Quando aggiungi uno dei seguenti elementi a Map Viewer, ArcGIS Online utilizza una rete per la distribuzione di contenuto (CDN) per ottimizzare le prestazioni del layer della mappa e ridurre il carico sul server tramite la memorizzazione nella cache, se l'elemento è condiviso con il pubblico:
- Feature layer ospitato
- Proteggi il layer Web service ArcGIS Server con credenziali archiviate
La memorizzazione nella cache è il processo di archiviazione di una copia della risposta del server, in modo che le richieste future degli stessi dati possano essere soddisfatte più rapidamente senza dover interrogare nuovamente il server quando utilizzi i layer.
Quando esegui panoramiche e zoom nella mappa e interagisci con il layer, l'app richiede dati. La CDN memorizza nella cache le informazioni restituite dal server per ogni richiesta univoca. Quando lo stesso utente o altri utenti inviano la stessa identica richiesta, le informazioni vengono recuperate dalla cache anziché inviare la richiesta al server. Ciò riduce il tempo necessario per caricare una mappa contenente il layer e migliora la reattività delle app che utilizzano il layer, offrendo un'esperienza migliore durante l'interazione con il layer.
I dati nel layer mappa possono cambiare sul server, pertanto la CDN e il browser verificano periodicamente la presenza di aggiornamenti. La quantità di tempo, in minuti, tra i controlli viene indicata come l'età massima della cache. Quando viene raggiunta l'età massima della cache, la cache viene aggiornata. Un numero inferiore di controlli degli aggiornamenti migliora le prestazioni; tuttavia, le persone che utilizzano il layer in una mappa dovranno attendere più a lungo per visualizzare i dati più recenti.
Puoi aumentare l'impostazione relativa alla durata massima della cache per questi layer elemento, riducendo così la frequenza con cui il browser e la CDN verificano la presenza di modifiche.
Prima di aumentare l'impostazione relativa alla durata massima della cache per un layer elemento, tieni presente quanto segue:
- Le modifiche ai dati potrebbero non essere disponibili al pubblico fino alla scadenza della cache CDN attuale. Ad esempio, se aumenti l'età massima della cache per un feature layer ospitato da 30 secondi a 5 minuti, la CDN attende 5 minuti prima che una richiesta la induca a verificare la presenza di dati aggiornati.

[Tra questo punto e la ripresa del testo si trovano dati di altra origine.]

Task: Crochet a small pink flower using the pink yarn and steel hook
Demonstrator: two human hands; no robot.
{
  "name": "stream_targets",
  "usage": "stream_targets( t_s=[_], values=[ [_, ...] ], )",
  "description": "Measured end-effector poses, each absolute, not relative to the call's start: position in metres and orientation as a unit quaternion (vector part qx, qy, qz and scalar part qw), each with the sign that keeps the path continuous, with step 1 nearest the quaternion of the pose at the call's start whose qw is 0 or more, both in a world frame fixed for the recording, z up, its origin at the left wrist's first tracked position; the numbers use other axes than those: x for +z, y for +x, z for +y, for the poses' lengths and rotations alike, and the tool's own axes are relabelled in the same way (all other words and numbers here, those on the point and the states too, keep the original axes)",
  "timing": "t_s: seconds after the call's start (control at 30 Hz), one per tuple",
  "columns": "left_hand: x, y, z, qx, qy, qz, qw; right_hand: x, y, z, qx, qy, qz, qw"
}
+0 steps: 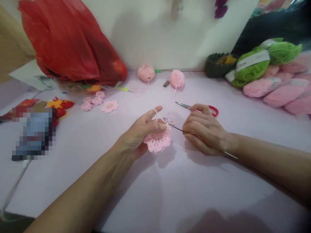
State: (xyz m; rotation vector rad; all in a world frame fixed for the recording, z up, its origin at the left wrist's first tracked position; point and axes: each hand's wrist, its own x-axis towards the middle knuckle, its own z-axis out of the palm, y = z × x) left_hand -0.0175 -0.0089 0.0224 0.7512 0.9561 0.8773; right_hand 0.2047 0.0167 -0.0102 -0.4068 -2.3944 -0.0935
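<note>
- Surface: a pale lilac sheet [73, 184] covers the work surface, creased at its near edge, and runs back to a white wall [150, 35] at 12 o'clock. A purple hanging thing [220, 9] shows at the wall's top edge.
- Left hand [138, 137]: partly open and raised, at 7 o'clock from the frame's centre. It pinches the pink crocheted flower [157, 141] between thumb and fingers, with a pale pink yarn strand [159, 116] running over the index finger.
- The flower sits just below centre, at 6 o'clock, between the two hands.
- Right hand [205, 131]: curled closed around a long steel needle [229, 155], whose tip reaches the flower's edge. Red-handled scissors [213, 110] lie just beyond the fingers (whether they touch, I cannot tell).
- At 12 o'clock: two pink yarn balls [146, 72] and a small brown cylinder [166, 83].
- At 10 o'clock: a red plastic bag [73, 45], a green-handled crochet hook [125, 89] and three small pink crocheted flowers [109, 106].
- At 2 o'clock: green yarn skeins [252, 68], pink yarn skeins [284, 97] and a dark green crocheted basket [216, 64].
- Labels: paper bands wrap the skeins, but no brand or writing can be read.
</note>
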Motion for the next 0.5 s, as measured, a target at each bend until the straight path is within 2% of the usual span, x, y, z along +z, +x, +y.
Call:
stream_targets(
  t_s=[0.17,0.37,0.5],
  values=[
    [0.023,-0.0228,-0.0073,0.39,0.342,0.433,0.737,-0.0077,0.2058,0.0163,0.01,-0.152,-0.927,0.343],
    [0.0235,-0.0236,-0.0054,0.387,0.357,0.394,0.754,-0.0026,0.2035,0.0126,0.164,-0.13,-0.911,0.356],
    [0.0211,-0.0177,-0.0098,0.368,0.422,0.41,0.72,-0.0052,0.2015,0.0098,0.176,-0.174,-0.9,0.359]
  ],
)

- Se interrompi la condivisione dell'elemento con il pubblico, le risposte memorizzate nella cache rimangono temporaneamente sulla CDN fino alla scadenza della cache. Ciò significa che se l'età massima della cache è impostata su 5 minuti, possono volerci fino a 5 minuti prima di rendere inaccessibile il layer al pubblico. Gli utenti che hanno effettuato l'accesso all'organizzazione vedono comunque i dati più recenti.

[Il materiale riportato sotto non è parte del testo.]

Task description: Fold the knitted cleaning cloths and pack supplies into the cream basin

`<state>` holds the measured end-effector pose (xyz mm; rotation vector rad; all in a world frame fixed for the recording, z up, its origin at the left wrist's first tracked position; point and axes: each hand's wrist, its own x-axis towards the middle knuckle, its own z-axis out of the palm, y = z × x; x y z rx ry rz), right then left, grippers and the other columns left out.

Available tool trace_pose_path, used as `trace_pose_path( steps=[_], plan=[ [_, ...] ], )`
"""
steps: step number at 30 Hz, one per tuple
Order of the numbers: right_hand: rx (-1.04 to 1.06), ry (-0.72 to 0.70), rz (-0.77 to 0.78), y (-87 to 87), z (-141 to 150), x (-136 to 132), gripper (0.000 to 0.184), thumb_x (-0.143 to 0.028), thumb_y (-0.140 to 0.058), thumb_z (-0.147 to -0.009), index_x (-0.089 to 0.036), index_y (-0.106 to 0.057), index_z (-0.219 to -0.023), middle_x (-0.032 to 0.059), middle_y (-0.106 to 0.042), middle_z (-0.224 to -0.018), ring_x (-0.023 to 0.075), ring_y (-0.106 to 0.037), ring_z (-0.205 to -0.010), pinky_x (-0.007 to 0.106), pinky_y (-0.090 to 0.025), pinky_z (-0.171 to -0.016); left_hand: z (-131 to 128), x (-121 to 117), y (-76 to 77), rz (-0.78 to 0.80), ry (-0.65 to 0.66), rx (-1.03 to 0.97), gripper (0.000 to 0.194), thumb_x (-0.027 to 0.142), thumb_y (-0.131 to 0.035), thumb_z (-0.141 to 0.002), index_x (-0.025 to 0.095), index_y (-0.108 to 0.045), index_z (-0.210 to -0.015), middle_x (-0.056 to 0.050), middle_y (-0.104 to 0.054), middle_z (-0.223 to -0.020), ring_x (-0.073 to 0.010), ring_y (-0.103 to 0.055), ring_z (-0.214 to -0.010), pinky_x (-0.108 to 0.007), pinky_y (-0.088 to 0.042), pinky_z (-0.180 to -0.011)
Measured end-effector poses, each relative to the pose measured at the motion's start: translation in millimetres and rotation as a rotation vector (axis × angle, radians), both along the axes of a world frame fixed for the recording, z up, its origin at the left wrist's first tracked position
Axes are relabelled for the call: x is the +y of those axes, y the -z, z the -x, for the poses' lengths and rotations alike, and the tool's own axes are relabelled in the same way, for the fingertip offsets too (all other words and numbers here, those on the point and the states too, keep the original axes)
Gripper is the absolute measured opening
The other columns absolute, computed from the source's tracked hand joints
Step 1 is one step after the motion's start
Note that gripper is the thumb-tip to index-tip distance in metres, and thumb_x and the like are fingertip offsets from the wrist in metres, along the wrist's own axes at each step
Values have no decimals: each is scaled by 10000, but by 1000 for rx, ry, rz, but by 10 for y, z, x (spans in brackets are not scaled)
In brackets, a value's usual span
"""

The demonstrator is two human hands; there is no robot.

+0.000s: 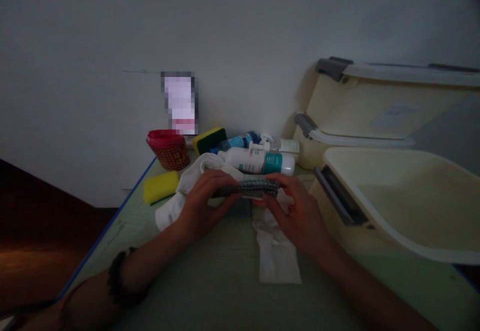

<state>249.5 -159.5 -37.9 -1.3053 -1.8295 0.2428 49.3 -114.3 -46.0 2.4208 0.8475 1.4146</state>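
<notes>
Between my left hand (210, 196) and my right hand (294, 208) is a flat dark grey pad (258, 187) with a braided, layered-looking edge. My fingertips lie along its top and my thumbs press from below, one hand at each end. It is seen nearly edge-on, and the dim light hides its exact kind. Below it, partly covered by my hands, a blue-grey patch (240, 209) shows on the table. A white cloth (279, 258) lies just under my right hand, and more white fabric (170, 211) is beside my left hand.
At the back lie a white bottle (251, 160), a blue-labelled bottle (240, 141), a clear pump bottle (287, 147) and a green-yellow sponge (210, 141). A yellow sponge (161, 187) and a red basket (170, 156) stand left. A large open cream bin (337, 226) occupies the right.
</notes>
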Motion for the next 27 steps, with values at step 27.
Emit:
trace_pose_path(
  steps=[27],
  plan=[
    [-55,-103,-113,50,18,28,211,-159,-581,-791,-236,-506,-973,88,-526,-1179,220,-506,-1125,434,-421,-928,-6,-7,4,33,79,88,98,106,-626,-761,163,-596,-834,-60,-600,-931,-148,-607,-828,-245,-544,-652]
  ],
)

Per modificare l'età massima della cache per gli elementi idonei, completa i passaggi seguenti:
- Effettuare l'accesso all'organizzazione.
L'utente deve essere proprietario dell'elemento o membro del ruolo di amministratore predefinito o di un ruolo personalizzato che dispone dell'insieme di privilegi per gestire tutto il contenuto di proprietà dei membri dell'organizzazione.

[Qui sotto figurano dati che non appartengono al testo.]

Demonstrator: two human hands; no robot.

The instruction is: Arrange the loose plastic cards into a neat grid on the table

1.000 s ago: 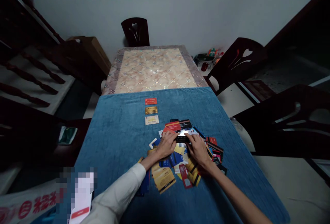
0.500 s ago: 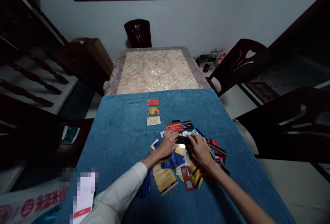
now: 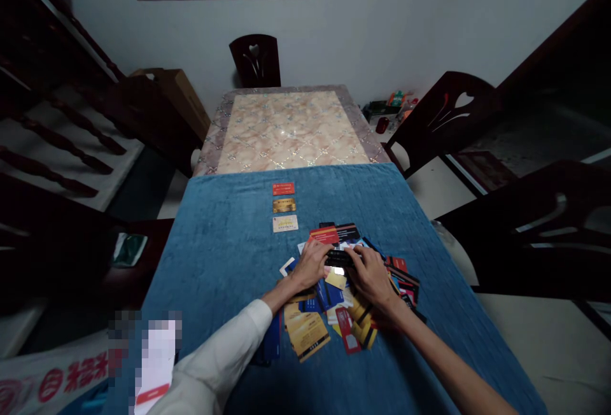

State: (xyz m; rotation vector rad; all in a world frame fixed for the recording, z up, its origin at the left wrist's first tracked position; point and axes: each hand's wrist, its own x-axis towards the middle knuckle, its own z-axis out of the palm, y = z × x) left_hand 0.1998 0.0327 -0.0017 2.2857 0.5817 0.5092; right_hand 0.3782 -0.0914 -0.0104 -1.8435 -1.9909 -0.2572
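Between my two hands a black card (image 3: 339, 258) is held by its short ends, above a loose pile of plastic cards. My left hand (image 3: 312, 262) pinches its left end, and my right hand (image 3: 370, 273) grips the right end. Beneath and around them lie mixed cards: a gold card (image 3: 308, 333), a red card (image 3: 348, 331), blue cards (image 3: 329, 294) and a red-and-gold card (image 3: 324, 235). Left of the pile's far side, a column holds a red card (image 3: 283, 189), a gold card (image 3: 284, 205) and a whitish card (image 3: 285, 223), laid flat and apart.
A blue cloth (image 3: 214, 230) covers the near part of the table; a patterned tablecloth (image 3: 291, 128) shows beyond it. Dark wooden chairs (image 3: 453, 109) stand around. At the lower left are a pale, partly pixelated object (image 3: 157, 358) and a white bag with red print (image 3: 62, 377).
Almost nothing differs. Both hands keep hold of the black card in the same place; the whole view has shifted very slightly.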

- Aprire la pagina dell'elemento per l'elemento layer.
- Fare clic sulla scheda Impostazioni.
- Scorri fino alla sezione Controllo della cache e scegli il tempo massimo di attesa prima che gli utenti che utilizzano il layer ricevano gli aggiornamenti dei dati.
Questa impostazione non è disponibile per i feature layer ospitati con la modifica abilitata né per i feature service ArcGIS Server protetti per i quali le credenziali non sono archiviate.